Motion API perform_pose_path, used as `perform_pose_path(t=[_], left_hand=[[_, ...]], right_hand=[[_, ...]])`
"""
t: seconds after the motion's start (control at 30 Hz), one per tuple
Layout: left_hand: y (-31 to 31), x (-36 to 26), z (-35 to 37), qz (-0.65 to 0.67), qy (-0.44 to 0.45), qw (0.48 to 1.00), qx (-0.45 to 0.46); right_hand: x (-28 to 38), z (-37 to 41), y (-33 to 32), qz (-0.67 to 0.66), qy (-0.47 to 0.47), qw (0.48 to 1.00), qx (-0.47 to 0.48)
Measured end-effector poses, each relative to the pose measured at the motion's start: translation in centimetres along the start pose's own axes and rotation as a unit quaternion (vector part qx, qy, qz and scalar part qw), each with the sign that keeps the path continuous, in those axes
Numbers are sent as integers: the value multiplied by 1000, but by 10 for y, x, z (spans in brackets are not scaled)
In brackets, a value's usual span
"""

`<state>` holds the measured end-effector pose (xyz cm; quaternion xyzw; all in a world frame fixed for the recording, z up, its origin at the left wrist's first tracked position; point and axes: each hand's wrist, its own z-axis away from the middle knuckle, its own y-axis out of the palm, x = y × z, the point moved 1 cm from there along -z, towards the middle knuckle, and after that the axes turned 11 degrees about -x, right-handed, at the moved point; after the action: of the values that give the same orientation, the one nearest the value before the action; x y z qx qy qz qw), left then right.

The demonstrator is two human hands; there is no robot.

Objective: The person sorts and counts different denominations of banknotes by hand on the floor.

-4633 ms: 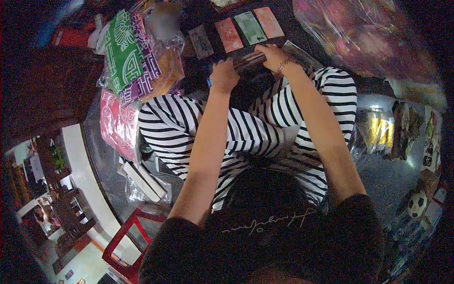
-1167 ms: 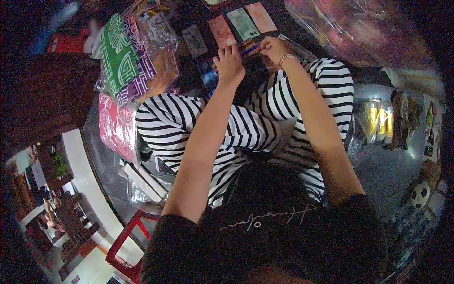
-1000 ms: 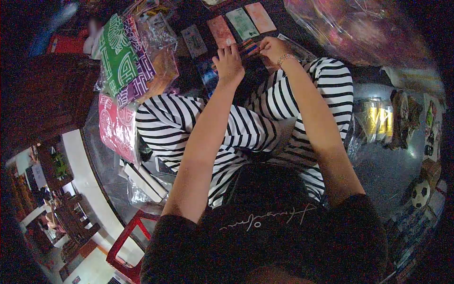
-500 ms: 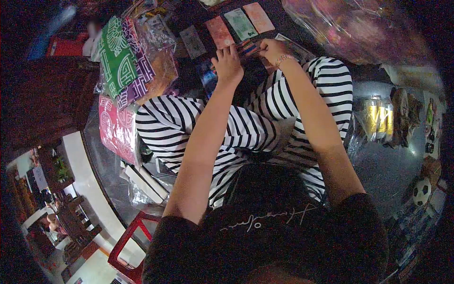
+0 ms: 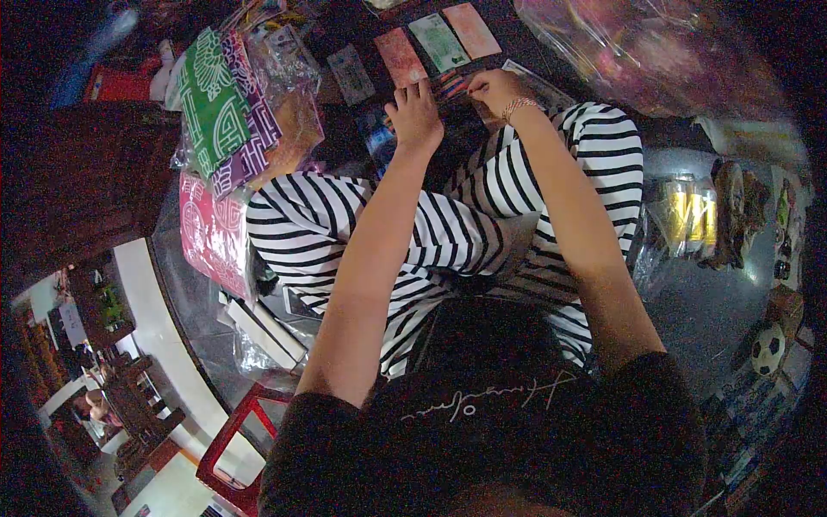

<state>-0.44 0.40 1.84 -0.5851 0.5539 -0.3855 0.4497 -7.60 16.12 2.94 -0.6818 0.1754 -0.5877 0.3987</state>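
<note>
My left hand (image 5: 415, 116) is over the dark surface beyond my crossed legs, its fingertips at the lower end of a reddish paper note (image 5: 400, 57). Its fingers are spread a little. A small striped bundle (image 5: 451, 84) lies between my two hands. To its right is my right hand (image 5: 500, 90), thumb and forefinger pinched beside the bundle; whatever they hold is too small to make out. A green note (image 5: 439, 43) and an orange-pink note (image 5: 471, 31) lie in a row with the reddish one. A grey note (image 5: 351, 75) is farther left.
Plastic-wrapped green printed packets (image 5: 214, 112) and a pink packet (image 5: 215, 228) are on the left. A large clear plastic bag (image 5: 637, 52) is at the upper right. Yellow cans (image 5: 692, 215) and a football (image 5: 767, 351) stand on the right. A red chair (image 5: 233, 448) is lower left.
My right hand has shifted very slightly left beside the striped bundle. My left hand has barely moved, and the notes lie as before.
</note>
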Motion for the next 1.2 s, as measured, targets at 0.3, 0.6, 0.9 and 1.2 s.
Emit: perform_pose_path(t=[0.3, 0.6, 0.9, 1.2], left_hand=[[0, 0, 0, 15, -13, 1000, 13], [-1, -1, 0, -19, 1, 1000, 22], [0, 1, 1, 22, 1, 1000, -4], [-3, -1, 0, 19, -8, 1000, 22]], right_hand=[[-3, 0, 1, -17, 24, 999, 38], [11, 5, -10, -3, 19, 999, 35], [-1, -1, 4, -53, 22, 998, 16], [-1, 2, 7, -128, 59, 990, 16]])
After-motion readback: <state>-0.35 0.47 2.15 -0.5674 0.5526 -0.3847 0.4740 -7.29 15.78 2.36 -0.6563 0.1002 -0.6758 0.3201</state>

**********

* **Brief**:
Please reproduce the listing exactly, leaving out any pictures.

* **Written response**:
Motion API perform_pose_path, used as `perform_pose_path(t=[_], left_hand=[[_, ...]], right_hand=[[_, ...]])`
"""
t: seconds after the motion's start (control at 30 Hz), one per tuple
Layout: left_hand: y (-31 to 31), x (-36 to 26), z (-35 to 37), qz (-0.65 to 0.67), qy (-0.44 to 0.45), qw (0.48 to 1.00), qx (-0.45 to 0.46); right_hand: x (-28 to 38), z (-37 to 41), y (-33 to 32), qz (-0.67 to 0.66), qy (-0.47 to 0.47), qw (0.48 to 1.00), qx (-0.47 to 0.48)
Measured end-effector poses, each relative to the pose measured at the motion's start: translation in centimetres along the start pose's own axes and rotation as a unit quaternion (vector part qx, qy, qz and scalar part qw), each with the sign that keeps the path continuous, in those axes
Numbers are sent as integers: the value multiplied by 1000, but by 10 for y, x, z (spans in brackets are not scaled)
In brackets, a value's usual span
"""

`<state>` holds the measured end-effector pose (xyz cm; quaternion xyzw; all in a world frame fixed for the recording, z up, its origin at the left wrist's first tracked position; point and axes: each hand's wrist, its own z-axis away from the middle knuckle, its own y-axis out of the palm, x = y × z, the point moved 1 cm from there along -z, towards the middle knuckle, and after that the axes turned 11 degrees about -x, right-handed, at the moved point; after the action: of the values that give the same orientation, the one nearest the value before the action; x y z qx qy qz qw), left then right.

The demonstrator is two human hands; there is no robot.

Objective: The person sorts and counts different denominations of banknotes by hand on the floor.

-4633 ms: 
-1167 ms: 
-1000 ms: 
-500 ms: 
+0 ms: 

<state>-0.44 0.40 1.84 -0.5851 0.5539 -0.3855 0.4497 -7.60 16.12 2.94 -0.6818 0.1754 -0.5877 0.3987</state>
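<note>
My left hand (image 5: 415, 116) is over the dark surface beyond my crossed legs, its fingertips at the lower end of a reddish paper note (image 5: 400, 57). Its fingers are spread a little. A small striped bundle (image 5: 451, 84) lies between my two hands. To its right is my right hand (image 5: 500, 90), thumb and forefinger pinched beside the bundle; whatever they hold is too small to make out. A green note (image 5: 439, 43) and an orange-pink note (image 5: 471, 31) lie in a row with the reddish one. A grey note (image 5: 351, 75) is farther left.
Plastic-wrapped green printed packets (image 5: 214, 112) and a pink packet (image 5: 215, 228) are on the left. A large clear plastic bag (image 5: 637, 52) is at the upper right. Yellow cans (image 5: 692, 215) and a football (image 5: 767, 351) stand on the right. A red chair (image 5: 233, 448) is lower left.
My right hand has shifted very slightly left beside the striped bundle. My left hand has barely moved, and the notes lie as before.
</note>
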Motion for the next 1.2 s, as measured, targets at 0.3, 0.6, 0.9 and 1.2 s.
Emit: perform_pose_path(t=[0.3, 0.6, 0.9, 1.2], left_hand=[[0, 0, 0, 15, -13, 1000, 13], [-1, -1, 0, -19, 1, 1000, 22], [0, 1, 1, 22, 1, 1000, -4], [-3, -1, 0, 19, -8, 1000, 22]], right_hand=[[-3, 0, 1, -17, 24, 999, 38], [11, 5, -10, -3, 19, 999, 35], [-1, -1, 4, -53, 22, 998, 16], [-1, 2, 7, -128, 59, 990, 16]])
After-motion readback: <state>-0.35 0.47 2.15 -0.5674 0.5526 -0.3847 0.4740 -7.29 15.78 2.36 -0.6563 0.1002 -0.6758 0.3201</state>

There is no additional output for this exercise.